Prince of Stories: The Many Worlds of Neil Gaiman
by Hank Wagner, Christopher Golden, and Stephen R. Bissette
A kind of bibliographical commentary on Gaiman and his work to date (actually, to the date of the book’s publication), this volume is not what you’d call seriously critical. What it is, though, is comprehensive. Gaiman’s written a lot of fiction over the years, in a lot of different places. I’m genuinely impressed by how much of it the book’s authors were able to dig up.

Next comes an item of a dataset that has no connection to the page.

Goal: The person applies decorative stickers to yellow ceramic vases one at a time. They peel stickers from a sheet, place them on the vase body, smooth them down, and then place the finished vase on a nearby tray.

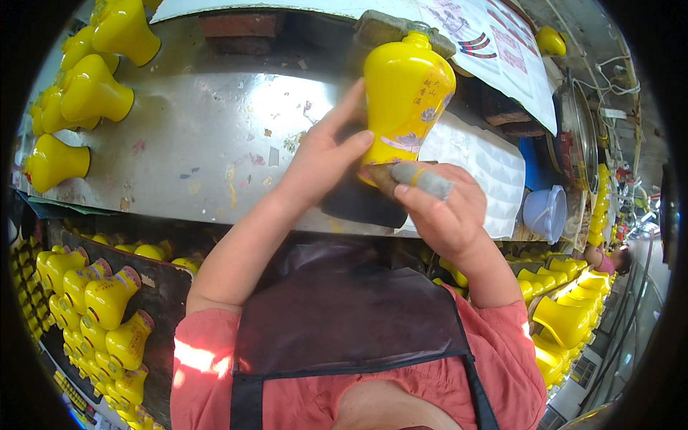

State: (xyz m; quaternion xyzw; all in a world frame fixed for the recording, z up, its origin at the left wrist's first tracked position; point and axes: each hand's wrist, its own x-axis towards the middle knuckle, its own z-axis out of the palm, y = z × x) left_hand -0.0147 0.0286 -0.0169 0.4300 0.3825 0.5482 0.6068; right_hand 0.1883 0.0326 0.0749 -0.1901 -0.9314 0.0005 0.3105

The book also scores points for clarity. Its discussion of the incredibly convoluted copyright situation surrounding the Marvelman character is excellent. And the interviews that conclude the book, with Gaiman and with Gaiman’s assistant, are fine.
It’s just a bit cloying, at times, and a bit reluctant to really look critically at Gaiman's work. I would have liked to see more clarity about Gaiman’s connection to the authors; he’s a friend and former collaborator with at least one of them. And, friend or no, when you see a statement like “It is our contention that Neil Gaiman is one of the premier fantasists writing today,” you’re already starting to list off other writers in your head to figure out if that’s true; to follow with “perhaps even the premier fantasist” is almost asking for trouble. I mean, I like Gaiman’s work a lot, at least the best of it, but the next sentence after that is ranking him with Tolkien and Borges, and the odd-couple pairing alone makes you wonder what kind of criteria the authors are using.
Still, issues of critical practice aside, the comprehensiveness of the book makes it a valuable resource for anybody interested in Gaiman; and, as noted, the Marvelman section is useful for comics scholars trying to work out that thorny history (which has already moved on since the book’s publication). Overall, valuable, within its limits.